Google's AlphaGo Will Face Its Biggest Challenge Yet Next Month -- But Why Is It Still Playing? (theguardian.com) 115
From a report on The Guardian: A year on from its victory over Go star Lee Sedol, Google DeepMind is preparing a "festival" of exhibition matches for its board game-playing AI, AlphaGo, to see how far it has evolved in the last 12 months. Headlining the event will be a one-on-one match against the current number one player of the ancient Asian game, 19-year-old Chinese professional Ke Jie. DeepMind has had its eye on this match since even before AlphaGo beat Lee. On the eve of his trip to Seoul in March 2016, the company's co-founder, Demis Hassabis, told the Guardian: "There's a young kid in China who's very, very strong, who might want to play us." As well as the one-on-one match with Jie, which will be played over the course of three games, AlphaGo will take part in two other games with slightly odder formats. But why is Google's AI still playing Go, you ask? An article on The Outline adds: Its [Google's] experiments with Go -- a game thought to be years away from being conquered by AI before last year -- are designed to bring us closer to designing a computer with human-like understanding that can solve problems like a human mind can.
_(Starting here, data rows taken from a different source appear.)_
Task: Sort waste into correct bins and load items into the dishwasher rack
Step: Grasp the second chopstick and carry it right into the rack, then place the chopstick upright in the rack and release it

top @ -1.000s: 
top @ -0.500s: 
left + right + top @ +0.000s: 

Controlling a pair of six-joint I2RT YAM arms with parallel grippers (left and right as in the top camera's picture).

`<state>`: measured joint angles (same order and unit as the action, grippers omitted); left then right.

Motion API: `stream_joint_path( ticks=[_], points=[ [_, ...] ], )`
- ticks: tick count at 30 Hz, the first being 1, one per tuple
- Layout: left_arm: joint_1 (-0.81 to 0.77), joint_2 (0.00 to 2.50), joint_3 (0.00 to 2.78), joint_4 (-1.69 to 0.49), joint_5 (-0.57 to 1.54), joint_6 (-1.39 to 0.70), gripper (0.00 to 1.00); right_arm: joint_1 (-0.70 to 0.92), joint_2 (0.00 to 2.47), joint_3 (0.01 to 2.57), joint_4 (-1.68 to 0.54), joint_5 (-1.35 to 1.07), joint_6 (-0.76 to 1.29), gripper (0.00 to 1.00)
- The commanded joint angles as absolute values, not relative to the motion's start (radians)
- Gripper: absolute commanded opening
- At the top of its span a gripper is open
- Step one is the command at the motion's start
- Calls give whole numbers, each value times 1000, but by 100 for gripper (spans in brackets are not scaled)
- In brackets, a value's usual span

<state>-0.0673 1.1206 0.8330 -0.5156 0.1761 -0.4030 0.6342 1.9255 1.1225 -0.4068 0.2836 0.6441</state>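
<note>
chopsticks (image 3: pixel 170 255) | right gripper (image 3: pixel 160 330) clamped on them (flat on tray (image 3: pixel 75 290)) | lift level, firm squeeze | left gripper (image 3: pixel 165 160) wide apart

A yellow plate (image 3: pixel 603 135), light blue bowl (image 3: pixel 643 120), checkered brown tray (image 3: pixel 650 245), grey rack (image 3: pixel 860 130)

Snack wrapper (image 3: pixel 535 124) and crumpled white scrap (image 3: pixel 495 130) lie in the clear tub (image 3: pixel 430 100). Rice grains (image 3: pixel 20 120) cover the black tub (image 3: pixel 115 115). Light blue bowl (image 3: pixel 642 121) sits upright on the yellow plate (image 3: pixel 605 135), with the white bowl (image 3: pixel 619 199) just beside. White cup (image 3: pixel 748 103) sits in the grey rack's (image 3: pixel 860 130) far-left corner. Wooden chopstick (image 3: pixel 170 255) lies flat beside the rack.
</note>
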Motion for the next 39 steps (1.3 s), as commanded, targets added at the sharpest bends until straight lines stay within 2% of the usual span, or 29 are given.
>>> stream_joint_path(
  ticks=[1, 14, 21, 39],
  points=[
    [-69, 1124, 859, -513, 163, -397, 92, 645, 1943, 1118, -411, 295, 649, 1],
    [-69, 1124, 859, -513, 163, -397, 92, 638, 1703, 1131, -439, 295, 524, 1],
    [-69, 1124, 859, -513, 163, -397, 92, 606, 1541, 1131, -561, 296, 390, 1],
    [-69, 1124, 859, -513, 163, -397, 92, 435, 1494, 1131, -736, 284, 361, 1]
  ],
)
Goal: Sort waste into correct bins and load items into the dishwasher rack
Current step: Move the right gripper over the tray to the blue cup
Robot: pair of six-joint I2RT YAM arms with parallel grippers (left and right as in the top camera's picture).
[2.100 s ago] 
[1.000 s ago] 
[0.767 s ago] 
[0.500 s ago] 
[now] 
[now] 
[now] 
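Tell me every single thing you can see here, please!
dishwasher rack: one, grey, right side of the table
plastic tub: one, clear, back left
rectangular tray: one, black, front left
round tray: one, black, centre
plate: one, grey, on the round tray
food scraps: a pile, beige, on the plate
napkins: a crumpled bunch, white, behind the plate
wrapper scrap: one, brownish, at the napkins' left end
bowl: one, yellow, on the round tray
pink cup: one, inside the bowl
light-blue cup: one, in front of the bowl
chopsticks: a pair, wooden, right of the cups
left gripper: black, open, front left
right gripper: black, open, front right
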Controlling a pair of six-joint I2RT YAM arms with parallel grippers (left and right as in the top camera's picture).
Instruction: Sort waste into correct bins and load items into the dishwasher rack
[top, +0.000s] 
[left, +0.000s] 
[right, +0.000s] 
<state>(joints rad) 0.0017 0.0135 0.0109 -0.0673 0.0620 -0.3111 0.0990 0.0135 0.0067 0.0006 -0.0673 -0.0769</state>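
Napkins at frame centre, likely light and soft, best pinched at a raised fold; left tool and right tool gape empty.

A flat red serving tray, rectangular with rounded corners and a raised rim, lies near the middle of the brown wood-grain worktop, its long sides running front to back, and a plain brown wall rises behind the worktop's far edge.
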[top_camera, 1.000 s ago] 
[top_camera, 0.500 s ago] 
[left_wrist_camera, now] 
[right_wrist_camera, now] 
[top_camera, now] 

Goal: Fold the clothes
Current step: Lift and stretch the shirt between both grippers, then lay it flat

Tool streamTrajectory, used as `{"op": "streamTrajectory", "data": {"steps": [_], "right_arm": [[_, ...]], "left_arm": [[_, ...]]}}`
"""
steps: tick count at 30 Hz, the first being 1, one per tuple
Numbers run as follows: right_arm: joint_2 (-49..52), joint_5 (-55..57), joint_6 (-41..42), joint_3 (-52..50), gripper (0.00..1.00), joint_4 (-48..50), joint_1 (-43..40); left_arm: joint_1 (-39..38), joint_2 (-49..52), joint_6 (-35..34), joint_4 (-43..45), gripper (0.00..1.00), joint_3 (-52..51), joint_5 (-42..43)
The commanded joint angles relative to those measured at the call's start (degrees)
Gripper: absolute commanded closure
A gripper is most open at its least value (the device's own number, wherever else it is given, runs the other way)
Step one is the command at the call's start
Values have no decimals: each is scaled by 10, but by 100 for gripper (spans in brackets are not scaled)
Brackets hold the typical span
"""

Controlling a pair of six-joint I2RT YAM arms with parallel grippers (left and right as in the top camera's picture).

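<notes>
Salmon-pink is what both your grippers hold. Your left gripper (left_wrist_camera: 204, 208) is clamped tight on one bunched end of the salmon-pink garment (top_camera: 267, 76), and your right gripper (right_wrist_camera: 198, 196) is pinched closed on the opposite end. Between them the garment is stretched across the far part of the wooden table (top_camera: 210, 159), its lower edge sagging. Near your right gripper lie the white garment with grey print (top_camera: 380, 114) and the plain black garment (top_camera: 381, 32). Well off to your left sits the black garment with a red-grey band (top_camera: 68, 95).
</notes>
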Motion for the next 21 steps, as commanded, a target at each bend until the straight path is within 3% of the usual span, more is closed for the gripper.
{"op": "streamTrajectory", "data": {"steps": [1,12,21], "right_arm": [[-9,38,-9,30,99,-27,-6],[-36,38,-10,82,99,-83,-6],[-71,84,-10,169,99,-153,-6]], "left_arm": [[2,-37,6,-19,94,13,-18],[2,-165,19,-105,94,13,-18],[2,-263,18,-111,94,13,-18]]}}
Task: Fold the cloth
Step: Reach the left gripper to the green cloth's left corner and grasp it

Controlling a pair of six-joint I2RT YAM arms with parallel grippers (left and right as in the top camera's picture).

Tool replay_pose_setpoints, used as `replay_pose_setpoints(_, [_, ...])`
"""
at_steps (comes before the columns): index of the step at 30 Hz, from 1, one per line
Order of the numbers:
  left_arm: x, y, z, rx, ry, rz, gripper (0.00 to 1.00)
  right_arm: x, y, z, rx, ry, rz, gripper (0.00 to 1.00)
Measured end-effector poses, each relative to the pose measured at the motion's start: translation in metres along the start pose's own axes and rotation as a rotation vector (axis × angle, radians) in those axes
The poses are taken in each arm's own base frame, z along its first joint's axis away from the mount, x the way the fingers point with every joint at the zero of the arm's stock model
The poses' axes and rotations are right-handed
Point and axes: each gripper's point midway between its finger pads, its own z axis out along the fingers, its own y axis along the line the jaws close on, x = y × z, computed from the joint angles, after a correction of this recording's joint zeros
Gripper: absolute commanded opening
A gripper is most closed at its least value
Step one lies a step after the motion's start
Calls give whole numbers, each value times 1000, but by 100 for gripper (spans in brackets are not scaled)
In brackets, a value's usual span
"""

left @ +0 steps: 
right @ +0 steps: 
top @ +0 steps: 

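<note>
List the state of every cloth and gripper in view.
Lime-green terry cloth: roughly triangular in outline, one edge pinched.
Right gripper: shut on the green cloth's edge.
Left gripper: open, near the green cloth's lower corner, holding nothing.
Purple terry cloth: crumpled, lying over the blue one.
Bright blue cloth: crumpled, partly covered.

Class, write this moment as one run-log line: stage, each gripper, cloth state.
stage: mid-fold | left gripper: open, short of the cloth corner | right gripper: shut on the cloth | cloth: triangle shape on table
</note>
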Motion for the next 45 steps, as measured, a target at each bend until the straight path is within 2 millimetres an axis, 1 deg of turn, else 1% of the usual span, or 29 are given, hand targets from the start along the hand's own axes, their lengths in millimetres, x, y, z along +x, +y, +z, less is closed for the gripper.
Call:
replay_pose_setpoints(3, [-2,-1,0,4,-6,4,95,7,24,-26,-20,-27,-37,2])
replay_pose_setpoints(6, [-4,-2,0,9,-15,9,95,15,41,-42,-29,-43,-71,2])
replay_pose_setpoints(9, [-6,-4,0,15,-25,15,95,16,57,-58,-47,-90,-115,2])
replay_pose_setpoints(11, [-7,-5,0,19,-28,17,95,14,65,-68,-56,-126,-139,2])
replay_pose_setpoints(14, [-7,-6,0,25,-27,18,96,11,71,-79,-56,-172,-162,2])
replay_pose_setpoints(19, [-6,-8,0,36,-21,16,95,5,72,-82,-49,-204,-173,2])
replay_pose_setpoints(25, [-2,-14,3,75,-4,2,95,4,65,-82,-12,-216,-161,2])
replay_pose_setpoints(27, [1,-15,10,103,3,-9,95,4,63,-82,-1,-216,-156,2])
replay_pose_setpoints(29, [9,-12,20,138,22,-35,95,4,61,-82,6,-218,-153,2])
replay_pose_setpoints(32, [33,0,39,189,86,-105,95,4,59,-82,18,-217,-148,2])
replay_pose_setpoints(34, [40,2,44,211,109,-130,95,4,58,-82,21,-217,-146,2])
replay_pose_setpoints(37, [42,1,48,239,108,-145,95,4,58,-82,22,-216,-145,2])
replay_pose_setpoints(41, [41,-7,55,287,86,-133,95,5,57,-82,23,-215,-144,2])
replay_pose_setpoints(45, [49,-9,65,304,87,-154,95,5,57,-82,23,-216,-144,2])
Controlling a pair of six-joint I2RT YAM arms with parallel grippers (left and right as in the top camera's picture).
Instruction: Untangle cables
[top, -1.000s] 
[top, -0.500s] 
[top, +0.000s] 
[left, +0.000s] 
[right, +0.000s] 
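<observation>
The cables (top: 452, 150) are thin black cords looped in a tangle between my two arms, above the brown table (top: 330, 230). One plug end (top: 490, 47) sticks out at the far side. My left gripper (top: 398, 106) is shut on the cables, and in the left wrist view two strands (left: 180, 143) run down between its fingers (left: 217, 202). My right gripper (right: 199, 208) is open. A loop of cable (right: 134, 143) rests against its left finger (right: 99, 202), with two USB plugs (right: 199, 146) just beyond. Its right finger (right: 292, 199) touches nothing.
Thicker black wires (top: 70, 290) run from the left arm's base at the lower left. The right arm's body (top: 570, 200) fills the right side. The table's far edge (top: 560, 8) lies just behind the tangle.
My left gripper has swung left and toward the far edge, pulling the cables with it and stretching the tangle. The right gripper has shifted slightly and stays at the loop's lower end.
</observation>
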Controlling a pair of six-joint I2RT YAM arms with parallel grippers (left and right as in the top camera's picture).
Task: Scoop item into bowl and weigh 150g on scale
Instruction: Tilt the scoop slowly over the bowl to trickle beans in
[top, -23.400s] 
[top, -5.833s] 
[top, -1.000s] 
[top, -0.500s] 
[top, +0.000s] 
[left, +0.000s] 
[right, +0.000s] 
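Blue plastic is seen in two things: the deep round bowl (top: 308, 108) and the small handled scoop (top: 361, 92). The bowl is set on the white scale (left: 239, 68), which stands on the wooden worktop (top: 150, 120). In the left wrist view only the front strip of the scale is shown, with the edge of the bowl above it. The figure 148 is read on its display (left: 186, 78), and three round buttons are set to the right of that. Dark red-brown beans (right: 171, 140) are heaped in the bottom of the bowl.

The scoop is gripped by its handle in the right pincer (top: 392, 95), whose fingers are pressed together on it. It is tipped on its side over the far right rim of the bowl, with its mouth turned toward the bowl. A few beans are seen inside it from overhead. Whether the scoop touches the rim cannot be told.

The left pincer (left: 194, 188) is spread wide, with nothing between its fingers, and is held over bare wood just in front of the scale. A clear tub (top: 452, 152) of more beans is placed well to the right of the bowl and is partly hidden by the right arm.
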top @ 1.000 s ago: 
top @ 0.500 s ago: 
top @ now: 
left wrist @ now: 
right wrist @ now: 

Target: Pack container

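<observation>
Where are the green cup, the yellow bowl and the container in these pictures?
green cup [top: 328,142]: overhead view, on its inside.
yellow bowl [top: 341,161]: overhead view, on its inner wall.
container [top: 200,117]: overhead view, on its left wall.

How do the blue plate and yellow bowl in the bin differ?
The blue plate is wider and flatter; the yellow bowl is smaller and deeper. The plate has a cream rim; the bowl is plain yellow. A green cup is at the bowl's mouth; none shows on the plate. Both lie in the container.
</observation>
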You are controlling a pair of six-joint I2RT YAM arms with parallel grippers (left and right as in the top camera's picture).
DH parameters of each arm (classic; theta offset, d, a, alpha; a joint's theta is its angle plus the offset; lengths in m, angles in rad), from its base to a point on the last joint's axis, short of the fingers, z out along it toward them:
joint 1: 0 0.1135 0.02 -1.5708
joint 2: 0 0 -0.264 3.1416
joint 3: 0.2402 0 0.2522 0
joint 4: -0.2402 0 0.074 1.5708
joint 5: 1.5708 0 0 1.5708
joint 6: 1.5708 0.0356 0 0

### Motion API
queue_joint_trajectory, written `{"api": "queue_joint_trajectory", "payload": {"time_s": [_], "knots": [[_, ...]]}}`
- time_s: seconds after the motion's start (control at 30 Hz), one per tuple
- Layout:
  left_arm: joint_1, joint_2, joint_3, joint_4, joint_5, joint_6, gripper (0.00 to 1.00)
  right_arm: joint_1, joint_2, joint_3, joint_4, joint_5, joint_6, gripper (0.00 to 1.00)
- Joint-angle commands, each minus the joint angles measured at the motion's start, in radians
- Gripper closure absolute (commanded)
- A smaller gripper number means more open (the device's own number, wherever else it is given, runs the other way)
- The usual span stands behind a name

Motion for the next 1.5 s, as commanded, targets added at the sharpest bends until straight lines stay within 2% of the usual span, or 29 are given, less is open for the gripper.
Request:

Historically, there have been tasks that humans do well -- communicating, improvising, emoting -- and tasks that computers do well, which tend to be those that require lots of computations -- like math of any kind, including statistical analysis and modeling of, say, journeying to the moon. Slowly, artificial intelligence scientists have been pushing that barrier. [...] Go is played on a board with an 19-by-19 grid (updated after readers pointed out it's not 18x18 grid). Each player takes turn placing stones (one player with white, the other with black) on empty intersections of the grid. The goal is to completely surround the stones of another player, removing them from the board. The number of possible positions compared to chess thanks in part to the size of the board and ability to take any unoccupied position is part of what makes it so complex. As DeepMind co-founder Demis Hassabis put it last year, "There are 1,000,000,000,000,000,000,000,000,000,000,000,000,000,000,000,000,
000,000,000,000,000,000,000,000,000,000,000,000,000,000,000,000,000,000,000,000,000,000,000,000,000,000,000,000,000,000,000,
000,000,000,000,000,000,000,000,000,000 possible positions."
Grid (Score:4, Informative)
It's a 19x19 grid, not 18x18.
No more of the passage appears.